Alles war also angerichtet, um die Restspielzeit im zweiten Durchgang in Ruhe und kraftschonend zu Ende zu spielen. Dann bekommen die Kappler in der 54.Spielminute jedoch ein dummes Gegentor. Sie brachten zu diesem Zeitpunkt den Gegner wieder ins Spiel, der eigentlich gar nicht mehr wollte. Mühltroff hätte aus Kappler Sicht mit dem Ball totgespielt werden müssen. Stattdessen sei das Verhalten nach der klaren BSC-Führung „nicht erfolgsorientiert gewesen“, berichtete Rapid`s Trainer Florian Butter. Und weiter: „Dennoch ist es positiv, dass unsere Mannschaft am Ende weiter in der Erfolgsspur geblieben ist und die Jungs bis zum Schluss gierig auf weitere Tore waren“, fügte Butter hinzu.

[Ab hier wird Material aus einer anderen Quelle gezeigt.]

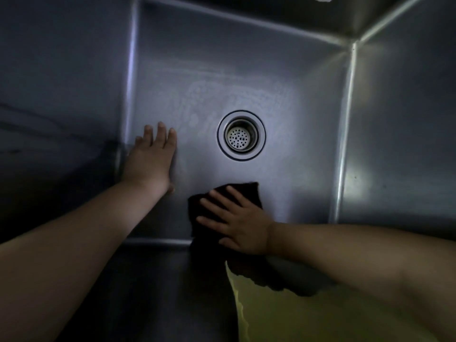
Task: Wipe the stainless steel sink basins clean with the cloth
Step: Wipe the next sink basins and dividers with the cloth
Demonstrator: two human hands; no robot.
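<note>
Cloth (246, 193) flat on sink basin (308, 144) floor near drain (241, 135), pressed under my open right hand (240, 224); left hand (150, 160) flat, fingers straight, on basin floor.

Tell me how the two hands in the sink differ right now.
The right hand presses a dark cloth onto the basin floor; the left hand lies bare on the steel. The left hand sits by the left wall, the right hand near the front edge, below the drain. Both are flat, fingers straight.
</note>
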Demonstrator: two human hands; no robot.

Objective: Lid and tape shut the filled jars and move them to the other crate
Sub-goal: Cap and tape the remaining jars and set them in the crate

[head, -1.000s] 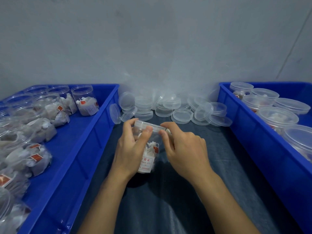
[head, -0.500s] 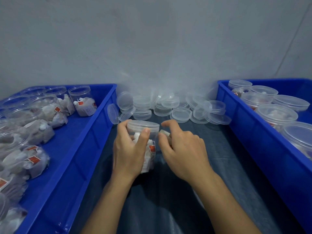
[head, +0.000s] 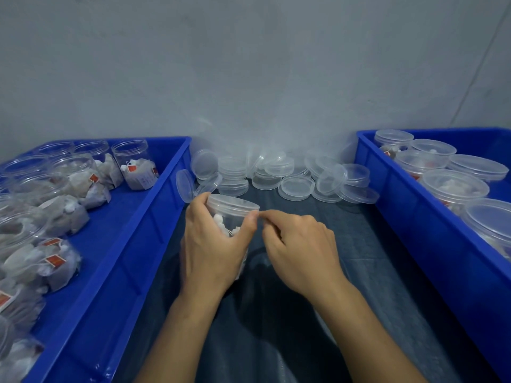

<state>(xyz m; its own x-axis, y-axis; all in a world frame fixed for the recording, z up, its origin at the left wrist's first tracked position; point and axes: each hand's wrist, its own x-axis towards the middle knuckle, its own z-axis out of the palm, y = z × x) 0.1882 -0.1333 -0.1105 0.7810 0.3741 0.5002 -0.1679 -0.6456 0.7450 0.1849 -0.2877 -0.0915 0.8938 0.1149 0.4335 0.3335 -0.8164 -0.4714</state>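
Left hand [head: 213, 244] grips our lidded jar [head: 231, 217] | right hand [head: 300, 244] pinches something unclear at its rim | left crate [head: 132, 217] holds unlidded jars | right crate [head: 401, 205] partly filled.

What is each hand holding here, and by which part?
The left hand grips the lidded jar round its body, thumb just under the lid. The right hand pinches something small at the lid's edge; too small to identify.

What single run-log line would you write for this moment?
stage: taping lid | left hand: grips lidded jar | right hand: pinches at lid rim, tape not discernible | left crate: unlidded jars | right crate: lidded jars
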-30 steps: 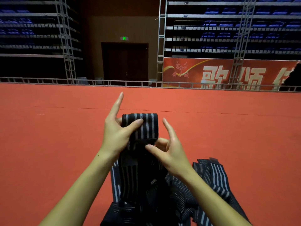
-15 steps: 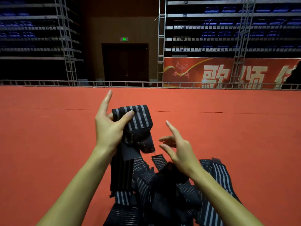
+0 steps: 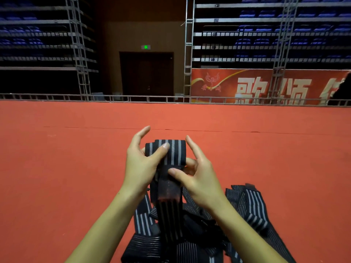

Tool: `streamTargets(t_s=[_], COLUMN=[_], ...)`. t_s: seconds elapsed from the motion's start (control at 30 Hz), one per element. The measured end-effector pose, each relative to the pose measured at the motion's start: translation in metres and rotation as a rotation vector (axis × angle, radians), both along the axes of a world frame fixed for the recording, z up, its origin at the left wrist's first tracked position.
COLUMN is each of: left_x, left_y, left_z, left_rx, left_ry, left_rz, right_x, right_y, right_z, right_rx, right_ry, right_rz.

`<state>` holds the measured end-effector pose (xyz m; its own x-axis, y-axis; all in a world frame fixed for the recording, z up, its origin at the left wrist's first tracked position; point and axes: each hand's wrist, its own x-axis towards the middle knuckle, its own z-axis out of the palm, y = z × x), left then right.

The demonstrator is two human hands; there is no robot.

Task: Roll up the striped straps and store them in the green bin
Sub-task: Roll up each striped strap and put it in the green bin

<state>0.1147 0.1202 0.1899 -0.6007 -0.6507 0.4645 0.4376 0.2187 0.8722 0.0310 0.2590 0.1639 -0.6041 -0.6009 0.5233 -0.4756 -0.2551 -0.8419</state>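
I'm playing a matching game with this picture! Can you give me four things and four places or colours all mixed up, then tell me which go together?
Things:
1. rolled strap
2. pile of straps
3. carpet
4. exit sign

Places or colours:
A. green, above the dark door
B. orange-red, spread over the floor
C. held up between the left hand and the right hand
D. lying loose on the floor near the person

Pairs: 1-C, 2-D, 3-B, 4-A
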Motion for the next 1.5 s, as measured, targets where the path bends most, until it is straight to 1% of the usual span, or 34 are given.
streamTargets(t_s=[0.13,0.2,0.27,0.37,0.47,0.6,0.67,0.73,0.8,0.83,0.93,1.07,1.17,1.37,1.5], left_x=[0.003,0.007,0.011,0.023,0.035,0.052,0.063,0.072,0.077,0.078,0.076,0.073,0.077,0.107,0.134], left_y=[0.004,0.006,0.012,0.024,0.031,0.036,0.04,0.044,0.047,0.049,0.053,0.054,0.055,0.064,0.082], left_z=[-0.005,-0.006,-0.002,0.007,0.017,0.028,0.035,0.04,0.044,0.046,0.053,0.067,0.07,0.058,0.051], left_rx=[-0.084,-0.122,-0.098,-0.076,-0.084,-0.214,-0.264,-0.364,-0.489,-0.517,-0.478,-0.397,-0.348,-0.332,-0.337], left_ry=[-0.056,-0.073,-0.077,-0.095,-0.151,-0.199,-0.218,-0.211,-0.172,-0.141,-0.02,0.089,0.088,0.015,0.085], left_rz=[0.01,-0.003,-0.038,-0.131,-0.21,-0.255,-0.295,-0.26,-0.115,-0.063,-0.006,-0.02,-0.083,-0.208,-0.209], right_x=[0.004,0.006,0.009,0.014,0.025,0.041,0.047,0.053,0.056,0.058,0.062,0.064,0.062,0.076,0.096], right_y=[0.013,0.019,0.027,0.035,0.04,0.05,0.057,0.063,0.067,0.068,0.068,0.073,0.075,0.092,0.105], right_z=[0.002,0.005,0.011,0.018,0.027,0.042,0.049,0.056,0.063,0.067,0.078,0.083,0.08,0.078,0.074], right_rx=[0.096,0.097,0.049,0.005,0.011,0.014,-0.001,-0.006,-0.012,-0.025,-0.076,-0.029,-0.018,-0.147,-0.196], right_ry=[0.134,0.111,0.055,0.085,0.111,0.072,0.015,0.008,0.061,0.084,0.117,-0.015,-0.03,0.091,0.159], right_rz=[-0.043,-0.026,-0.031,-0.134,-0.138,-0.058,-0.009,0.028,0.017,-0.005,-0.019,0.116,0.134,0.144,0.107])
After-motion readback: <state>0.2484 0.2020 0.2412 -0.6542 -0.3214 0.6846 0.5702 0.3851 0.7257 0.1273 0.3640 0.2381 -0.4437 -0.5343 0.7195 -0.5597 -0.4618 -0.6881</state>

Angesichts des erfolgreichen Saisonstarts und der berauschenden Offensivleistung der Chemnitzer (20 Tore) wirkt diese Aussage jedoch wie ein kleiner Makel. Beim abendlichen Essen im Vereinshaus des BSC Rapid merkte man, dass der Coach der Kappler gar nicht mehr selbst auf diese Unkonzentriertheiten hinweisen musste, sondern Richter, Weigel und Co. die Problematik selbst auffällig kritisch ansprachen. Das erfreute Butter natürlich.